Hey Solr folks,
Current dismax parser behavior is different for unigrams versus bigrams.
For unigrams, it's MAX-ed across fields (so called dismax), but for
bigrams, it's SUM-ed from Solr 4.10 (according to
https://issues.apache.org/jira/browse/SOLR-6062).
Given this inconsistency, the dilemma we are facing now is the following:
for a query with three terms: [A B C]
Relevant doc1: f1:[AB .. C] f2:[BC] // here AB in field1 and BC in
field2 are bigrams, and C is a unigram
Irrelevant doc2: f1:[AB .. C] f2:[AB] f3:[AB] // here only bigram AB is
present in the doc, but in three different fields.
(A B C here can be e.g. "light blue bag", and doc2 can talk about "light
blue coat" a lot, while only mentioning a "bag" somewhere.)
Without bigram level MAX across fields, there is no way to rank doc1
above doc2.
(doc1 is preferred because it hits two different bigrams, while doc2
only hits one bigram in several different fields.)

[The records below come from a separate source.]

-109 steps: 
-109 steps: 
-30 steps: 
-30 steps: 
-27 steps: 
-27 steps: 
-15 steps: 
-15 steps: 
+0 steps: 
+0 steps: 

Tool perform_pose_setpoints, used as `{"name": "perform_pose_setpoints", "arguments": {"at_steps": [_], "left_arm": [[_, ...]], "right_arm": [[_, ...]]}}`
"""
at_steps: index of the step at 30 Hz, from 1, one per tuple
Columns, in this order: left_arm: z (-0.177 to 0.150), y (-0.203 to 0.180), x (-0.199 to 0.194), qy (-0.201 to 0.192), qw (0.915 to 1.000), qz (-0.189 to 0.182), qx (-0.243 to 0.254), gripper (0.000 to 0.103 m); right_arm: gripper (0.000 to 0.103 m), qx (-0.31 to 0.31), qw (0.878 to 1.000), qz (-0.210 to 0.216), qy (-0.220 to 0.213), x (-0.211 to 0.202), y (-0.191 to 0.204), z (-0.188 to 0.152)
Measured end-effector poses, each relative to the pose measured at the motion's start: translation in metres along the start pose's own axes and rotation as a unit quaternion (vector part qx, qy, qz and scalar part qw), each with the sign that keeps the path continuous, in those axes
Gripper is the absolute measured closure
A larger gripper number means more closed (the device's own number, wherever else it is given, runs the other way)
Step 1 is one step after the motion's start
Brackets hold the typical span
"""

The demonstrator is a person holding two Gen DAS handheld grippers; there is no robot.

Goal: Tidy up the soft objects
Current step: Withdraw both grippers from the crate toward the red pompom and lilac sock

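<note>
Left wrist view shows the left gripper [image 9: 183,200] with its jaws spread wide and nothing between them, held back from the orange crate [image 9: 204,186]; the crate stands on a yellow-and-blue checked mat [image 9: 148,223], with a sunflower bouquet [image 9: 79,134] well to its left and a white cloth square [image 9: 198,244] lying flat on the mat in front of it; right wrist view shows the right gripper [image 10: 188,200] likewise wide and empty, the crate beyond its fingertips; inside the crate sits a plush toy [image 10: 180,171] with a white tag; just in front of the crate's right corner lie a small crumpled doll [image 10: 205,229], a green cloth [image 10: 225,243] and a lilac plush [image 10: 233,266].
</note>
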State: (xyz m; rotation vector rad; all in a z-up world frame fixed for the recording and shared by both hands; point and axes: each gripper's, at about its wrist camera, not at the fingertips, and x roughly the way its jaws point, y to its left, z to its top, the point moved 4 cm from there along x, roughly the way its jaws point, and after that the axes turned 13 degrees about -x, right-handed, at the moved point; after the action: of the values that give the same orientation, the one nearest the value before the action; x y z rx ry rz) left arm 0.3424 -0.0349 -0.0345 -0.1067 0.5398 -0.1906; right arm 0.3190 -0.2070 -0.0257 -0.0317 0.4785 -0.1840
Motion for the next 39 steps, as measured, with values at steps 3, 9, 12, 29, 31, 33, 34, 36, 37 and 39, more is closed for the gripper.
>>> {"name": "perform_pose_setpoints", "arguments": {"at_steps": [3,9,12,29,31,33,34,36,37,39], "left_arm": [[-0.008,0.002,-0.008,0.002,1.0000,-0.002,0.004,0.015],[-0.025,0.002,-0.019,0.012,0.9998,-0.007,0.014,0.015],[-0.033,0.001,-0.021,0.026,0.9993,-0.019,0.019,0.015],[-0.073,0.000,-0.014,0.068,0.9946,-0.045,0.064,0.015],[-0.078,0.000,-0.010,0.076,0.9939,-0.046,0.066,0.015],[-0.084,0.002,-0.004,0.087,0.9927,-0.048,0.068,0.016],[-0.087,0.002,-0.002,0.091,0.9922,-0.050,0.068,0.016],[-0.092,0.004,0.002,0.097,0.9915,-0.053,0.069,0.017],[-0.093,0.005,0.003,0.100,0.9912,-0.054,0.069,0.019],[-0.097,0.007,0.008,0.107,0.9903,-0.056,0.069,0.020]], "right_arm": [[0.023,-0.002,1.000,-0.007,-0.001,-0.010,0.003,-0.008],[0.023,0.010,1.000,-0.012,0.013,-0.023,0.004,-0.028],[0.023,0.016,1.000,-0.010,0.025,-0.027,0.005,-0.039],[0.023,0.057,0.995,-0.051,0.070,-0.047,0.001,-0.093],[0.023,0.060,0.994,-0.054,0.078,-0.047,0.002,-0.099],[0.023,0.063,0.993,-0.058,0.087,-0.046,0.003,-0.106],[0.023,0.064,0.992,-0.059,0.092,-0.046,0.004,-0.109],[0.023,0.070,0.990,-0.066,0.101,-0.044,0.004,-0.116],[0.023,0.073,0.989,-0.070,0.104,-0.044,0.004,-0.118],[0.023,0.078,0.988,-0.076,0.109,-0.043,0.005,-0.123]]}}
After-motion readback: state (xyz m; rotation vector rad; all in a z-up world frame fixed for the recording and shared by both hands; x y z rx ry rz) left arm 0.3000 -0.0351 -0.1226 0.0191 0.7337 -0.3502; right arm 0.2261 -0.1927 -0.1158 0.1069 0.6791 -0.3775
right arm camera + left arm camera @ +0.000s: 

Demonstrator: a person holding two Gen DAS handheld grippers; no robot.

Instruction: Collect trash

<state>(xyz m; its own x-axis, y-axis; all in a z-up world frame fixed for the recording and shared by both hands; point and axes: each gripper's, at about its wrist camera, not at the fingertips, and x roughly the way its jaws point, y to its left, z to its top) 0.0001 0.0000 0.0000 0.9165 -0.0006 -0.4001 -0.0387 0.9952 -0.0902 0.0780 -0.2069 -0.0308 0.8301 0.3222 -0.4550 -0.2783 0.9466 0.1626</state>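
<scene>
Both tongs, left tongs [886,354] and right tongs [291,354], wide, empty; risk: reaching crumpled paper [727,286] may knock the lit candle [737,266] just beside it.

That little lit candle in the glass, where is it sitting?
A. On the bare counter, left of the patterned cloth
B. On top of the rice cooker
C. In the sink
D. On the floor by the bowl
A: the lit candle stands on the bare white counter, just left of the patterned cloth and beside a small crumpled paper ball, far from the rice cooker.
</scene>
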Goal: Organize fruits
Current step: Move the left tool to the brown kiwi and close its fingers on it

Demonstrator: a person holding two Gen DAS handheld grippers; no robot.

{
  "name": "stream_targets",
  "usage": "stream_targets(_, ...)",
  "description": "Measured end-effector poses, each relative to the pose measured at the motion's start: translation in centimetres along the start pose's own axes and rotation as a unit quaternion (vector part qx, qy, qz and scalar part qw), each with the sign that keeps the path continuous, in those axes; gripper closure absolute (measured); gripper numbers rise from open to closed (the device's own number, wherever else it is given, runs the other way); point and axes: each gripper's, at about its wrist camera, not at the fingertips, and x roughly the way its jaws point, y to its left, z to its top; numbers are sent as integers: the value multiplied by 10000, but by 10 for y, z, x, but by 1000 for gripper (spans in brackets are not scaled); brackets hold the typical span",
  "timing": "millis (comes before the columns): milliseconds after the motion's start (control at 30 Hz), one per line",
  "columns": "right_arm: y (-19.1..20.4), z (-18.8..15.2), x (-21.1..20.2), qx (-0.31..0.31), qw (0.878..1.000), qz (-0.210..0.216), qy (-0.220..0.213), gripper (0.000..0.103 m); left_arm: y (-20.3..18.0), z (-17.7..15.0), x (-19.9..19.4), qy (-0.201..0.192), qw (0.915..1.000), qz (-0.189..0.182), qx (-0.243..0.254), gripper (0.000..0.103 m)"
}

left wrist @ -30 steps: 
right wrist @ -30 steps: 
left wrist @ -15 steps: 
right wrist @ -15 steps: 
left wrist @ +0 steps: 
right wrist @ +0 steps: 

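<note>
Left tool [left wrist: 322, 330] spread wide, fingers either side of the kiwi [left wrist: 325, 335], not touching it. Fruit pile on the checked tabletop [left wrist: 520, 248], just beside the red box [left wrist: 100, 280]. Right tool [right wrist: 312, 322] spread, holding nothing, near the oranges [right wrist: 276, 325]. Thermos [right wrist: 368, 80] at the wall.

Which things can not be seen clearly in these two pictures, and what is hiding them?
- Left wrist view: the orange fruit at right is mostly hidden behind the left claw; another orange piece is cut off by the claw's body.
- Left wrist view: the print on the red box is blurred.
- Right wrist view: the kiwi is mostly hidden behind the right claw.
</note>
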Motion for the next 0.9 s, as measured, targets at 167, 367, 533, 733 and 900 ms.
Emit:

Also, being a sum makes the retrieval score difficult to bound, making
it hard to combine the retrieval score with other document level signals
(e.g. document quality), or to trade off between unigrams and bigrams.
Are the problems clear?
Can someone offer a solution other than dismax for bigrams/phrases? i.e.
https://issues.apache.org/jira/browse/SOLR-6600 ? (SOLR-6600 seems to
be misclassified as a duplicate of SOLR-6062, while they seem to be the
exact opposite.)
Thanks,
Le